_What to produce_: Return the lines of the data below exactly. Start at the first and end with the line containing "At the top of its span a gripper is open".

_Material provided_:
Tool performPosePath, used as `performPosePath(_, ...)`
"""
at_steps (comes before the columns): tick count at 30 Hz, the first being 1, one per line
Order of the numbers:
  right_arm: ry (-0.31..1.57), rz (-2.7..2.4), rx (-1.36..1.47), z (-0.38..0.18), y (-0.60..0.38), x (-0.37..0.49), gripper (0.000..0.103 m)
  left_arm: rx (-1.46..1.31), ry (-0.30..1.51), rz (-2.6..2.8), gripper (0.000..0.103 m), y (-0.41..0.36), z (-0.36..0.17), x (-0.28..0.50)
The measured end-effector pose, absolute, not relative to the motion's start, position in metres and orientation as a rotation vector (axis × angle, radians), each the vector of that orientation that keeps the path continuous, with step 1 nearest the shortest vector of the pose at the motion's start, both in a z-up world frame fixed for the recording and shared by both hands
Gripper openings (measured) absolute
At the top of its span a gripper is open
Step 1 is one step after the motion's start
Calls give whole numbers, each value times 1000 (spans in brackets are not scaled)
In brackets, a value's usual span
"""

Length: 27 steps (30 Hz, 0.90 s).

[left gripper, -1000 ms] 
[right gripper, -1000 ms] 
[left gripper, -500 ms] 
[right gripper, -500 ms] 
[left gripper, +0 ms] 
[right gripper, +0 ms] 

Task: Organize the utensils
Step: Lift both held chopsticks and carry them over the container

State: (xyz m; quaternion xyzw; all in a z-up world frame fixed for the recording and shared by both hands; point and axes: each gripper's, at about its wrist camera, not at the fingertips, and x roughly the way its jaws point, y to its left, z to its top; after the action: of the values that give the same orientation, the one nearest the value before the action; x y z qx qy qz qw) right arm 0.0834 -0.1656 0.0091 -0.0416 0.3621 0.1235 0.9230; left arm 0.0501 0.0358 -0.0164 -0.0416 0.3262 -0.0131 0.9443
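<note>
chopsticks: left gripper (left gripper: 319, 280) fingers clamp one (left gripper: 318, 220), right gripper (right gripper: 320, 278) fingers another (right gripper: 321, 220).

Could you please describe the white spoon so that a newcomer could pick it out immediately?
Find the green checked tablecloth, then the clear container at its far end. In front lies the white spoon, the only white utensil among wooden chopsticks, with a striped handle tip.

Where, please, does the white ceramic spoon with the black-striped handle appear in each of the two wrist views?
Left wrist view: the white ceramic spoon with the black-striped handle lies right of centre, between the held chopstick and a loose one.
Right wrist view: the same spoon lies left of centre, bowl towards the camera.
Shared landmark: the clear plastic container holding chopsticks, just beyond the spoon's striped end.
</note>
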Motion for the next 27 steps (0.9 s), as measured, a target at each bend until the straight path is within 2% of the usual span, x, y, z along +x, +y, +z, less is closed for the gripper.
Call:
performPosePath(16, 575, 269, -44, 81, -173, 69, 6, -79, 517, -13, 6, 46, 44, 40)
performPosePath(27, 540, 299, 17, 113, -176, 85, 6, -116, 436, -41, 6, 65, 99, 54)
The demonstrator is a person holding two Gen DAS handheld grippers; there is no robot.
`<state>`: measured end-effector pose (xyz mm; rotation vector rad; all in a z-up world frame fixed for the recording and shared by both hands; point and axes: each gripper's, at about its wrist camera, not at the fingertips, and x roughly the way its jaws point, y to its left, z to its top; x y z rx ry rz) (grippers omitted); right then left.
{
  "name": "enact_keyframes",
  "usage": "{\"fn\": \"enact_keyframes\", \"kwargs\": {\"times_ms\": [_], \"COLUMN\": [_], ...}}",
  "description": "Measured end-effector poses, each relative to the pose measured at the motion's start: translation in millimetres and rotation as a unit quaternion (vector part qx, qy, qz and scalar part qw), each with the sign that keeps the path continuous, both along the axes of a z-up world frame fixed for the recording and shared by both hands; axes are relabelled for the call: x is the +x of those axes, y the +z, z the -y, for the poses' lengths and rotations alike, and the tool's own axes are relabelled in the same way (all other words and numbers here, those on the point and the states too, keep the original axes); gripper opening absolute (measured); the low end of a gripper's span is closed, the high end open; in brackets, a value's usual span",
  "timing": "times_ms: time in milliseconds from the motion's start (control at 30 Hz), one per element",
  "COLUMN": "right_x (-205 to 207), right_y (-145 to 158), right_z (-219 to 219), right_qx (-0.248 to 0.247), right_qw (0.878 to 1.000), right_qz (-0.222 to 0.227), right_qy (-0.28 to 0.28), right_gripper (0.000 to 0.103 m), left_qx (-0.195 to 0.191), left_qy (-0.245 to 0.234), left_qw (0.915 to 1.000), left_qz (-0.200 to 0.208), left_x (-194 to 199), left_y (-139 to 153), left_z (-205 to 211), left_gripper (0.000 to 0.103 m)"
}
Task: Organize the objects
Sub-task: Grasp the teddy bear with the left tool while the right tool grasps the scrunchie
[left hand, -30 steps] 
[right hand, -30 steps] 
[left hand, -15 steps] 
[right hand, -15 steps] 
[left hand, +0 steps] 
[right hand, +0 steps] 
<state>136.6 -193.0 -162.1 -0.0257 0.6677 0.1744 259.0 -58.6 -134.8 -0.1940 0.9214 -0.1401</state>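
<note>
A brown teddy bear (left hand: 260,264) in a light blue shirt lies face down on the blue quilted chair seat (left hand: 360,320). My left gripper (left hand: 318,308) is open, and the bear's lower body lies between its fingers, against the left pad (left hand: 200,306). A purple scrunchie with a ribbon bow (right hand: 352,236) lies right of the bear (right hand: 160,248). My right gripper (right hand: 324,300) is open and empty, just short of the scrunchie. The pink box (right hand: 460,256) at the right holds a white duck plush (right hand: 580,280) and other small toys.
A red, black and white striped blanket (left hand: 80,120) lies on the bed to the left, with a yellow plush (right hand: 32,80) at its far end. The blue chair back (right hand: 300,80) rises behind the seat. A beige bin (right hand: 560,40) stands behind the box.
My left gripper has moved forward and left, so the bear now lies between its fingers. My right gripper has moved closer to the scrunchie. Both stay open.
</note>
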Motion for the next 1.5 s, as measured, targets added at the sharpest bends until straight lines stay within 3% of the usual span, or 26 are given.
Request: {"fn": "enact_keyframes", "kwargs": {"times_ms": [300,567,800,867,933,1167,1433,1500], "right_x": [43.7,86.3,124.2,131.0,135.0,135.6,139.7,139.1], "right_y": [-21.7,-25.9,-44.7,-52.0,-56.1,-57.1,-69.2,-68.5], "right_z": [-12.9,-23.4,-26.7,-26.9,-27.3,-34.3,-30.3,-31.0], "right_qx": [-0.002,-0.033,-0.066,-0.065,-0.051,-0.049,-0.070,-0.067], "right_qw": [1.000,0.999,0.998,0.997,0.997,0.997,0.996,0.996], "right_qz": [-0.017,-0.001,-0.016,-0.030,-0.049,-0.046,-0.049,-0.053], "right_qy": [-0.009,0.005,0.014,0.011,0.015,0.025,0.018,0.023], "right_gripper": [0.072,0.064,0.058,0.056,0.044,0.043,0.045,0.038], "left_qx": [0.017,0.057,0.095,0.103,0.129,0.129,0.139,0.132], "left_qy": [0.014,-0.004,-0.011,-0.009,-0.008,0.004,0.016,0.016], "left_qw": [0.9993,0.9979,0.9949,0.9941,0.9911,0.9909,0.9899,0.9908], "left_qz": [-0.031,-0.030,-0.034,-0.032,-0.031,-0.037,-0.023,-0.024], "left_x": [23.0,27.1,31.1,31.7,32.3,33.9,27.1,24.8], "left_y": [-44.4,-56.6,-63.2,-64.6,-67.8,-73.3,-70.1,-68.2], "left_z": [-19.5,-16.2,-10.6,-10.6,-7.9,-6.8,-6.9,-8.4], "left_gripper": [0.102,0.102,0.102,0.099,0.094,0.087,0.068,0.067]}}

_Solution to this exercise_:
Tool performPosePath, used as `performPosePath(_, ...)`
"""
at_steps (comes before the columns): tick count at 30 Hz, the first being 1, one per line
Order of the numbers:
  right_arm: ry (-0.31..1.57), rz (-2.7..2.4), rx (-1.36..1.47), z (-0.38..0.18), y (-0.60..0.38), x (-0.37..0.49), gripper (0.000..0.103 m)
  left_arm: rx (-1.46..1.31), ry (-0.30..1.51), rz (-2.6..2.8), gripper (0.000..0.103 m), y (-0.41..0.36), z (-0.36..0.17), x (-0.28..0.50)
The measured end-effector pose, absolute, not relative to the motion's start, position in metres and orientation as a rotation vector (axis × angle, radians), each the vector of that orientation that keeps the path continuous, with step 1 nearest the shortest vector of the pose at the motion's start, both in a z-up world frame fixed for the recording and shared by both hands
Gripper openings (measured) absolute
At the top of its span a gripper is open

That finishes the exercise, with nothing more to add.